_Task_
Each line below must be set down exactly; omit any image you find.

_Data_
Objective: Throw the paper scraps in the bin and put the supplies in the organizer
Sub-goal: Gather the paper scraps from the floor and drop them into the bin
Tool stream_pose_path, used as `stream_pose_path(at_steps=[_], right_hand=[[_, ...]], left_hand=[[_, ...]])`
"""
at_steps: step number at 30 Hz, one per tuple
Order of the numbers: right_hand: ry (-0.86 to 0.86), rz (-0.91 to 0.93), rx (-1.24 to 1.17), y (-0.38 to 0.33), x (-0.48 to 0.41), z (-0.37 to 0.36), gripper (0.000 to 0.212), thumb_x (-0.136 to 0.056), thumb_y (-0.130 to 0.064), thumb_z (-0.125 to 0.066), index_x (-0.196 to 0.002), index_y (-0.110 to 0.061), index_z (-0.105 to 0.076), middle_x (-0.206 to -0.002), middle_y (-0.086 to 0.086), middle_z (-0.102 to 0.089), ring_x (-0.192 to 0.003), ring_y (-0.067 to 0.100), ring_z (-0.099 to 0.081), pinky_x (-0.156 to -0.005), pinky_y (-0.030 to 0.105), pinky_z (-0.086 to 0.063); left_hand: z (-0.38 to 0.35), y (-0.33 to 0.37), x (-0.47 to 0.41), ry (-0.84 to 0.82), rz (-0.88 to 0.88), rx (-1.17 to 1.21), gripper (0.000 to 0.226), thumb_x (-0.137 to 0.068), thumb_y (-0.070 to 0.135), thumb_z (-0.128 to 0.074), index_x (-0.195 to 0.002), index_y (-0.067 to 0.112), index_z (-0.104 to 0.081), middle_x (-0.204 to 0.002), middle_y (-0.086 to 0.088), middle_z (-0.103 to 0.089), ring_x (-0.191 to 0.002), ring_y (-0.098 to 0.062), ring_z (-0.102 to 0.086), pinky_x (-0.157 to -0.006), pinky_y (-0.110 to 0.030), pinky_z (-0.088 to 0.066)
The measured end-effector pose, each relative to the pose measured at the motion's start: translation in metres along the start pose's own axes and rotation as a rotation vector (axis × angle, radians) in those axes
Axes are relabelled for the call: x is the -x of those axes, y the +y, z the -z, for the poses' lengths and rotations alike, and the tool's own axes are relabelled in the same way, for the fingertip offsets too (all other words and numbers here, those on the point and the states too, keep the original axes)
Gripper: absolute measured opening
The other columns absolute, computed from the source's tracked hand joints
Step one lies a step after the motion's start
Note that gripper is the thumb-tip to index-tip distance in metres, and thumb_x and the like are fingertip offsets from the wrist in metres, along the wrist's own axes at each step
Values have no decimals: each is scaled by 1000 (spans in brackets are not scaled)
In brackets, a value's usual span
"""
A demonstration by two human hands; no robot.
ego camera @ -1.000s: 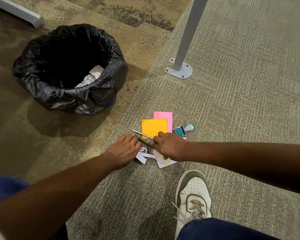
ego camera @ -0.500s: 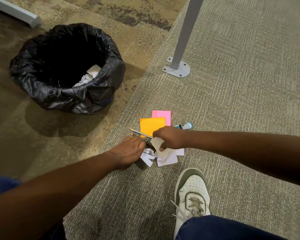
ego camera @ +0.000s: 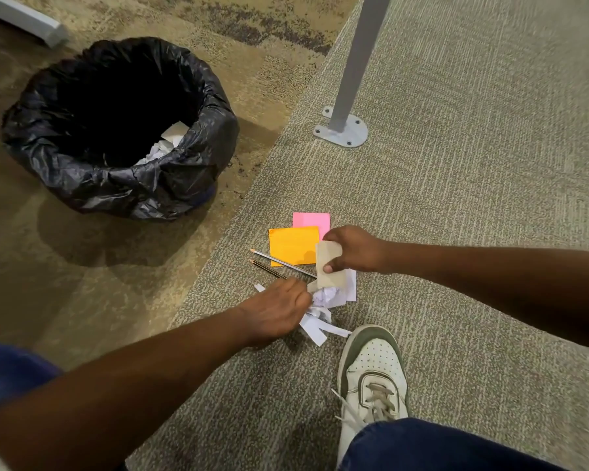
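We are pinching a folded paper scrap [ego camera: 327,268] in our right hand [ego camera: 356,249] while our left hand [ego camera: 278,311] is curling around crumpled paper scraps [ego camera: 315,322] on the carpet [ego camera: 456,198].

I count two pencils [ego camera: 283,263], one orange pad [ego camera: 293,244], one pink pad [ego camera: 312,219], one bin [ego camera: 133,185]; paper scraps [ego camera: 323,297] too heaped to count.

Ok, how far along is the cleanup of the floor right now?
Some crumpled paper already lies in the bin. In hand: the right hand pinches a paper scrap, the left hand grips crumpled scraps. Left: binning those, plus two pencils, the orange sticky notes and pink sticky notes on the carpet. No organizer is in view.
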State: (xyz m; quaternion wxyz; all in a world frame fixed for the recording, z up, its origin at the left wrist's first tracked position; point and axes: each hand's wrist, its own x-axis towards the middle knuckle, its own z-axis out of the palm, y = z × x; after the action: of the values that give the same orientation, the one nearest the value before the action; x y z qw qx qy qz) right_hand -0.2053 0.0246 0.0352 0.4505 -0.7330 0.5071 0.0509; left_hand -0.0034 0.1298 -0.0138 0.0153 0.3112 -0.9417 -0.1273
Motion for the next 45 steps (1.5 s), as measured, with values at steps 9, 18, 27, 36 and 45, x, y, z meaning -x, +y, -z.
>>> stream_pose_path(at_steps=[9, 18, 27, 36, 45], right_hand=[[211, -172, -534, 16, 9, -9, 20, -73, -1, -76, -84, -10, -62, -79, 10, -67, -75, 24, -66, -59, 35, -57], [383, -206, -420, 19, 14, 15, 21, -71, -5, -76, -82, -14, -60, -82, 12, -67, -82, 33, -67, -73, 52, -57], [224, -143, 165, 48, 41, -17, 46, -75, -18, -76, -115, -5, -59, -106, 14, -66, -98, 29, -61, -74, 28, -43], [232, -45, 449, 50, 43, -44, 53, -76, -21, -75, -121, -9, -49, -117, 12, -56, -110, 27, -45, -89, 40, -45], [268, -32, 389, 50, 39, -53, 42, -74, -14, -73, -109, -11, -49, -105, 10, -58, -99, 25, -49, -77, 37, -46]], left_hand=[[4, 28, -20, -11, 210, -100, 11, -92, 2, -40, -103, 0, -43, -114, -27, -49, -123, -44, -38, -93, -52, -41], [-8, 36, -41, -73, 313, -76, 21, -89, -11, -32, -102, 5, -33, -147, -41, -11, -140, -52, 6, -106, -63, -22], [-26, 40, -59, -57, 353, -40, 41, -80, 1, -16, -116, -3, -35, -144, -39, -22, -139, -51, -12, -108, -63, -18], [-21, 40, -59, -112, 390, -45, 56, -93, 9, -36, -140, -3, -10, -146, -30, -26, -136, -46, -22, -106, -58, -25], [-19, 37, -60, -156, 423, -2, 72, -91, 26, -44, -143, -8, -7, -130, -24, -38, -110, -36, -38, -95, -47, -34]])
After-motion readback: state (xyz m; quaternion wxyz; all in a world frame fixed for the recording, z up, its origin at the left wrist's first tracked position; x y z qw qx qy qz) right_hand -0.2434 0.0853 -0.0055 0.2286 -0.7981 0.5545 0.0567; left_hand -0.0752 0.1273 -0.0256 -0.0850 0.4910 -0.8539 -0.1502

_Answer for this exercise_
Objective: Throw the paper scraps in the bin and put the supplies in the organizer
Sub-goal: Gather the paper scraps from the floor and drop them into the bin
Tool stream_pose_path, used as `stream_pose_path(at_steps=[_], right_hand=[[_, ...]], left_hand=[[_, ...]])`
"""
at_steps: step number at 30 Hz, one per tuple
Order of the numbers: right_hand: ry (-0.86 to 0.86), rz (-0.91 to 0.93), rx (-1.24 to 1.17), y (-0.38 to 0.33), x (-0.48 to 0.41), z (-0.37 to 0.36), gripper (0.000 to 0.212), thumb_x (-0.136 to 0.056), thumb_y (-0.130 to 0.064), thumb_z (-0.125 to 0.066), index_x (-0.196 to 0.002), index_y (-0.110 to 0.061), index_z (-0.105 to 0.076), middle_x (-0.206 to -0.002), middle_y (-0.086 to 0.086), middle_z (-0.102 to 0.089), ring_x (-0.192 to 0.003), ring_y (-0.067 to 0.100), ring_z (-0.099 to 0.081), pinky_x (-0.156 to -0.005), pinky_y (-0.030 to 0.105), pinky_z (-0.086 to 0.063); left_hand: z (-0.38 to 0.35), y (-0.33 to 0.37), x (-0.47 to 0.41), ry (-0.84 to 0.82), rz (-0.88 to 0.88), rx (-1.17 to 1.21), gripper (0.000 to 0.226), thumb_x (-0.137 to 0.068), thumb_y (-0.070 to 0.135), thumb_z (-0.128 to 0.074), index_x (-0.195 to 0.002), index_y (-0.067 to 0.112), index_z (-0.104 to 0.081), middle_x (-0.204 to 0.002), middle_y (-0.086 to 0.088), middle_z (-0.103 to 0.089), ring_x (-0.191 to 0.002), ring_y (-0.098 to 0.062), ring_z (-0.102 to 0.086), pinky_x (-0.157 to -0.006), pinky_y (-0.110 to 0.030), pinky_z (-0.088 to 0.066)
The measured end-effector pose, each relative to the pose measured at the motion's start: translation in metres along the start pose's own axes and rotation as a rotation vector (axis × angle, radians) in those axes
Axes are relabelled for the call: x is the -x of those axes, y the +y, z the -z, for the poses' lengths and rotations alike, and the tool's own axes are relabelled in the same way, for the fingertip offsets too (all other words and numbers here, those on the point and the states too, keep the original axes)
Gripper: absolute measured opening
The other columns absolute, computed from the source's tracked hand joints
Step one lies a step after the motion's start
Note that gripper is the thumb-tip to index-tip distance in metres, and thumb_x and the like are fingertip offsets from the wrist in metres, along the wrist's own axes at each step
Values have no decimals: each is scaled by 1000 (spans in brackets are not scaled)
In brackets, a value's usual span
"""
A demonstration by two human hands; no robot.
ego camera @ -1.000s: 
ego camera @ -0.500s: 
ego camera @ +0.000s: 
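We are pinching a folded paper scrap [ego camera: 327,268] in our right hand [ego camera: 356,249] while our left hand [ego camera: 278,311] is curling around crumpled paper scraps [ego camera: 315,322] on the carpet [ego camera: 456,198].

I count two pencils [ego camera: 283,263], one orange pad [ego camera: 293,244], one pink pad [ego camera: 312,219], one bin [ego camera: 133,185]; paper scraps [ego camera: 323,297] too heaped to count.

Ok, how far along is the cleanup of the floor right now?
Some crumpled paper already lies in the bin. In hand: the right hand pinches a paper scrap, the left hand grips crumpled scraps. Left: binning those, plus two pencils, the orange sticky notes and pink sticky notes on the carpet. No organizer is in view.
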State: (xyz m; quaternion wxyz; all in a world frame fixed for the recording, z up, its origin at the left wrist's first tracked position; point and axes: each hand's wrist, its own x-axis towards the middle knuckle, its own z-axis out of the palm, y = z × x; after the action: of the values that give the same orientation, the one nearest the value before the action; x y z qw qx qy qz) right_hand -0.2053 0.0246 0.0352 0.4505 -0.7330 0.5071 0.0509; left_hand -0.0034 0.1298 -0.0138 0.0153 0.3112 -0.9417 -0.1273
Motion for the next 45 steps (1.5 s), as measured, with values at steps 9, 18, 27, 36 and 45, x, y, z meaning -x, +y, -z.
>>> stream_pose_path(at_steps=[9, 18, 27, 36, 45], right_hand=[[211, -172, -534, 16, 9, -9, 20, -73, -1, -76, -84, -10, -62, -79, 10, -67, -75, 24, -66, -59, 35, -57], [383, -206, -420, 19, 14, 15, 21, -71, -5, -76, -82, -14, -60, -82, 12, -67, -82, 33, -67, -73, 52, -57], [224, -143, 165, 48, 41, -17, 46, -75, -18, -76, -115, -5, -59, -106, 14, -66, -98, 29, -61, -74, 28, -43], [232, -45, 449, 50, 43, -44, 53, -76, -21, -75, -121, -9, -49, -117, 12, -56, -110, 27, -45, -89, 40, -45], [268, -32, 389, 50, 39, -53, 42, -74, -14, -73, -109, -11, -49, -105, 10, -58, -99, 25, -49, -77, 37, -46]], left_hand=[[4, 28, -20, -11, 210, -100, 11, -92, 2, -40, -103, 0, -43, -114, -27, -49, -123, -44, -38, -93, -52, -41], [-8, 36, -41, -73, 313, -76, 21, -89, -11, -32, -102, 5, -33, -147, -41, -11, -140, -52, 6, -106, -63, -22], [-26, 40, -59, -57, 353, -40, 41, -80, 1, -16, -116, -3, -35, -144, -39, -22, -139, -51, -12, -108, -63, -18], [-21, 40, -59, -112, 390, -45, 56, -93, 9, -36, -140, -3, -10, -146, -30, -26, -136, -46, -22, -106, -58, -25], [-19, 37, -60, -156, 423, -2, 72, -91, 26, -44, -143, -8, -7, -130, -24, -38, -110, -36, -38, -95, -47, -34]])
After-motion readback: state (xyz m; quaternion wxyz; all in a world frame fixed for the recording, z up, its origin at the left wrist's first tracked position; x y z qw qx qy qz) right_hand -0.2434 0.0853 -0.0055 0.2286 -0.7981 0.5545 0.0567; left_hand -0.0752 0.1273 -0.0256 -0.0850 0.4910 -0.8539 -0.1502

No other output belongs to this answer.